In COCO dataset, there are 80 object categories, including 10 common animal categories (15: 'bird', 16: 'cat', 17: 'dog', 18: 'horse', 19: 'sheep', 20: 'cow', 21: 'elephant', 22: 'bear', 23: 'zebra', 24: 'giraffe') For these COCO-animals, please download the COCO pre-trained detection model from MMDetection Model Zoo.

python demo/top_down_video_demo_with_mmdet.py \
    ${MMDET_CONFIG_FILE} ${MMDET_CHECKPOINT_FILE} \
    ${MMPOSE_CONFIG_FILE} ${MMPOSE_CHECKPOINT_FILE} \
    --video-path ${VIDEO_FILE} \
    --out-video-root ${OUTPUT_VIDEO_ROOT} \
    --det-cat-id ${CATEGORY_ID}
    [--show --device ${GPU_ID or CPU}] \
    [--bbox-thr ${BBOX_SCORE_THR} --kpt-thr ${KPT_SCORE_THR}]

Examples:

python demo/top_down_video_demo_with_mmdet.py \
    demo/mmdetection_cfg/faster_rcnn_r50_fpn_coco.py \
    https://download.openmmlab.com/mmdetection/v2.0/faster_rcnn/faster_rcnn_r50_fpn_2x_coco/faster_rcnn_r50_fpn_2x_coco_bbox_mAP-0.384_20200504_210434-a5d8aa15.pth \
    configs/animal/2d_kpt_sview_rgb_img/topdown_heatmap/horse10/res50_horse10_256x256-split1.py \
    https://download.openmmlab.com/mmpose/animal/resnet/res50_horse10_256x256_split1-3a3dc37e_20210405.pth \
    --video-path demo/resources/<demo_horse.mp4> \
    --out-video-root vis_results \
    --bbox-thr 0.1 \
    --kpt-thr 0.4 \
    --det-cat-id 18


Other Animals

For other animals, we have also provided some pre-trained animal detection models (1-class models).

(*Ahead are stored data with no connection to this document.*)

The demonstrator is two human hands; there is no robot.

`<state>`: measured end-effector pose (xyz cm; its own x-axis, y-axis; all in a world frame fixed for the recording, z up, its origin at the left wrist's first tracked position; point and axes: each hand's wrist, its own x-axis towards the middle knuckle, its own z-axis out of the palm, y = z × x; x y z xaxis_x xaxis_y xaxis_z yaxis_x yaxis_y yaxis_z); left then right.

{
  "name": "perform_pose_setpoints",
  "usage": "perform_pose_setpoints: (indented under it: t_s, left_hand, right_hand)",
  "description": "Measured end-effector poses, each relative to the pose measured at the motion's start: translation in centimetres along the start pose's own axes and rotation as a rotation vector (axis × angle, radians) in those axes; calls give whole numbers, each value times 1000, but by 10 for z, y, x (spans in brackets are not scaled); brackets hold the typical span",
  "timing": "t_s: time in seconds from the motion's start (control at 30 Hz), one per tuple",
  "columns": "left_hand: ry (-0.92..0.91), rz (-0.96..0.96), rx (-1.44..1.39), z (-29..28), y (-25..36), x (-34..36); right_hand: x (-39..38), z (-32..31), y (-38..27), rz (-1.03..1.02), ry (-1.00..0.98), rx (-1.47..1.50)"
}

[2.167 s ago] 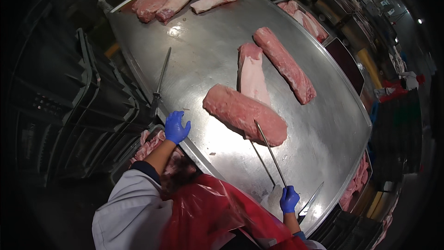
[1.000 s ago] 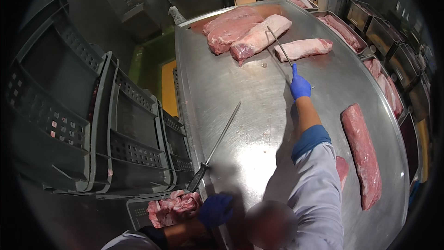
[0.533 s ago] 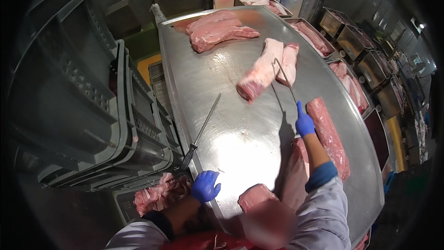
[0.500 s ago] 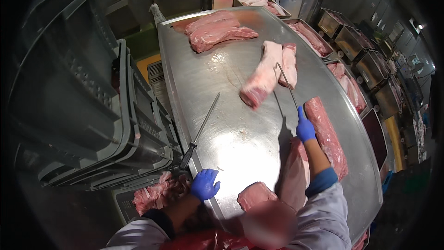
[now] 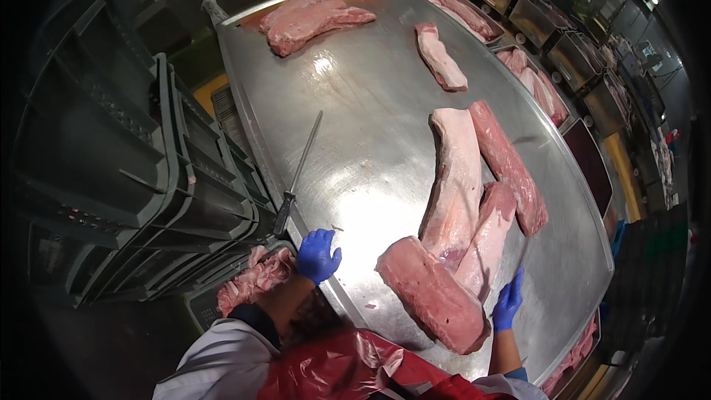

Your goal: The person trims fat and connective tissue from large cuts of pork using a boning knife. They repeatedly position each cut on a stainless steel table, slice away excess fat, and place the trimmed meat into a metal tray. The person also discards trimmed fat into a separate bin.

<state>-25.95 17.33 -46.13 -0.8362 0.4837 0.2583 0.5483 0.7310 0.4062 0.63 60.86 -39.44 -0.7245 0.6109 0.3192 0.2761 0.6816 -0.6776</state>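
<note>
My left hand [image 5: 318,255], in a blue glove, rests with fingers stretched at the table's left edge, holding nothing. In a blue glove too, my right hand [image 5: 508,304] is low on the right, closed around a long thin metal tool whose blade or rod is barely visible now. Beside it lies a pale-and-pink slab of meat [image 5: 490,233]. A long fat-covered pork loin [image 5: 457,170] lies left of that slab, and a redder loin [image 5: 511,167] lies to its right. A thick pink piece [image 5: 433,296] overlaps their near ends. A sharpening steel [image 5: 302,163] with black handle lies beyond my left hand.
The metal table [image 5: 370,104] has a raised rim. Farther off are a small meat strip [image 5: 442,59] and a large pink cut [image 5: 311,21]. Stacked grey crates [image 5: 174,178] stand left, above a bin of trimmings [image 5: 255,281]. Meat-filled metal trays [image 5: 533,81] line the right side.
The fat-covered loin has come nearer, away from the small strip, and now lies beside the other loins. My right hand has drawn back toward me. The view has shifted; my left hand stays at the edge.
</note>
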Motion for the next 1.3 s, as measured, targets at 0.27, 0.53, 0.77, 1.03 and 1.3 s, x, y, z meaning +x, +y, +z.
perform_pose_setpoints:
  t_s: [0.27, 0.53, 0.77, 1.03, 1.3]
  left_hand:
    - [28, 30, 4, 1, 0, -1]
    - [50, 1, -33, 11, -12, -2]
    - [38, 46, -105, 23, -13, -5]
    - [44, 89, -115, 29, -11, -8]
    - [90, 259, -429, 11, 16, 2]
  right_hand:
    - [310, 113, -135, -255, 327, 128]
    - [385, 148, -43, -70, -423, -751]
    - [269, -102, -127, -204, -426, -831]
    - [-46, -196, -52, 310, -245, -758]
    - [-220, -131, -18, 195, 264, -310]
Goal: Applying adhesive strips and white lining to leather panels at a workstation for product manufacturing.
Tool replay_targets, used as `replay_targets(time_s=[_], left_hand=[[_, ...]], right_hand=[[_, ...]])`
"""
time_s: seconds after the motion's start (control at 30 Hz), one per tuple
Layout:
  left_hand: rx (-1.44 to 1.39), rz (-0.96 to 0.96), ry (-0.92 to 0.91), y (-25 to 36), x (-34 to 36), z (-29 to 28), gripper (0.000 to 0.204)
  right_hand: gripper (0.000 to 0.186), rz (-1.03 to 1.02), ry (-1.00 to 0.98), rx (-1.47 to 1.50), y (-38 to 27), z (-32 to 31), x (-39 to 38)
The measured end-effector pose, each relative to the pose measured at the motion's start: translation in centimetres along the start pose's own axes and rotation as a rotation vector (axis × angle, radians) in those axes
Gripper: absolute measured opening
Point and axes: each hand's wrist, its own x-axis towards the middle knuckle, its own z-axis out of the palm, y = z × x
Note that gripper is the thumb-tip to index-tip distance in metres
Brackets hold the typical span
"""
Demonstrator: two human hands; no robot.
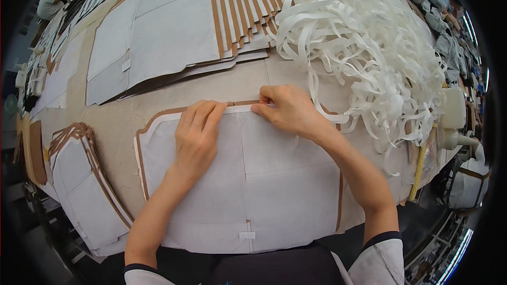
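In front of me lies a large white fabric panel (211,195) with a brown border and a seam down its middle. A narrow white strip (242,108) runs along its far edge, inside the brown border. My left hand (198,132) rests on the panel, its fingers stretched toward that edge and the index fingertip by the strip; its thumb is hidden. To the right of the seam, my right hand (288,108) is closed, thumb and index finger pinching at the strip on the edge. A small white tag (247,235) sits on the panel's near end.
Stacked white panels with brown edges (174,31) fan out at the far left. A tangled heap of white strips (348,47) spreads at the right, reaching my right wrist. Smaller panels (79,174) lie left. The table (121,119) curves off toward a yellow rod (421,171) at right.
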Motion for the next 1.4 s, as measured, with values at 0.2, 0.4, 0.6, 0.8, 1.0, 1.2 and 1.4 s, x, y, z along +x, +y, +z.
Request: replay_targets(time_s=[0.2, 0.4, 0.6, 0.8, 1.0, 1.2, 1.4], left_hand=[[0.088, 0.098, -0.016, 0.2, -1.0, 0.0, 0.044], [0.145, 0.168, -0.084, 0.8, -0.5, -0.4, 0.048], [0.072, 0.101, -0.111, 1.4, -0.6, -0.3, 0.053], [0.083, 0.067, -0.096, 1.7, -0.4, -0.2, 0.054], [0.114, 0.078, -0.160, 1.7, 0.1, -0.1, 0.056], [0.178, 0.076, -0.237, 2.4, 0.7, -0.3, 0.057], [0.214, 0.053, -0.289, 4.1, 1.7, -0.1, 0.059]], right_hand=[[0.026, 0.038, -0.077, 0.011, -0.4, -0.9, 0.3], [0.028, -0.116, 0.010, -0.005, 1.1, -0.9, -0.2], [0.021, 0.238, -0.191, 0.358, 3.5, -5.9, -3.9], [0.021, 0.303, -0.124, 0.383, 3.9, -6.8, -4.8], [0.020, 0.210, 0.004, 0.072, 4.0, -6.0, -5.2], [0.020, 0.174, 0.069, -0.002, 3.9, -5.5, -4.9], [0.020, 0.203, 0.067, 0.038, 3.3, -5.8, -4.9]])
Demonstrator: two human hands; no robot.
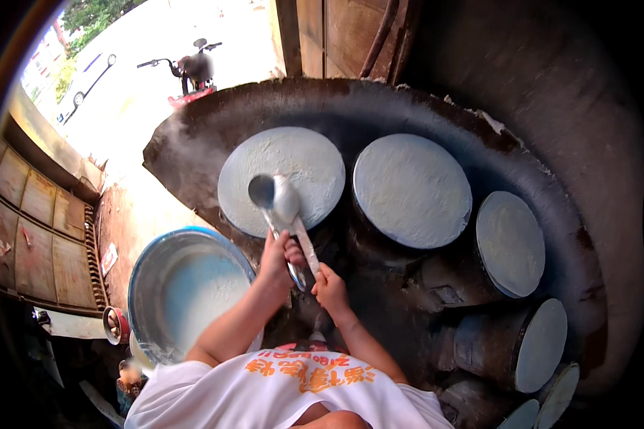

Supported models can be found in det model zoo. The pre-trained animal pose estimation model can be found in pose model zoo.

python demo/top_down_video_demo_with_mmdet.py \
    ${MMDET_CONFIG_FILE} ${MMDET_CHECKPOINT_FILE} \
    ${MMPOSE_CONFIG_FILE} ${MMPOSE_CHECKPOINT_FILE} \
    --video-path ${VIDEO_FILE} \
    --out-video-root ${OUTPUT_VIDEO_ROOT} \
    [--det-cat-id ${CATEGORY_ID}]
    [--show --device ${GPU_ID or CPU}] \
    [--bbox-thr ${BBOX_SCORE_THR} --kpt-thr ${KPT_SCORE_THR}]

Examples:

python demo/top_down_video_demo_with_mmdet.py \
    demo/mmdetection_cfg/cascade_rcnn_x101_64x4d_fpn_1class.py \
    https://openmmlab.oss-cn-hangzhou.aliyuncs.com/mmpose/mmdet_pretrained/cascade_rcnn_x101_64x4d_fpn_20e_macaque-e45e36f5_20210409.pth \
    configs/animal/2d_kpt_sview_rgb_img/topdown_heatmap/macaque/res152_macaque_256x192.py \
    https://download.openmmlab.com/mmpose/animal/resnet/res152_macaque_256x192-c42abc02_20210407.pth \
    --video-path demo/resources/<demo_macaque.mp4> \
    --out-video-root vis_results \
    --bbox-thr 0.5 \
    --kpt-thr 0.3 \


Speed Up Inference

Some tips to speed up MMPose inference:

For 2D animal pose estimation models, try to edit the config file. For example,

  1. set flip_test=False in macaque-res50.
  2. set post_process='default' in macaque-res50.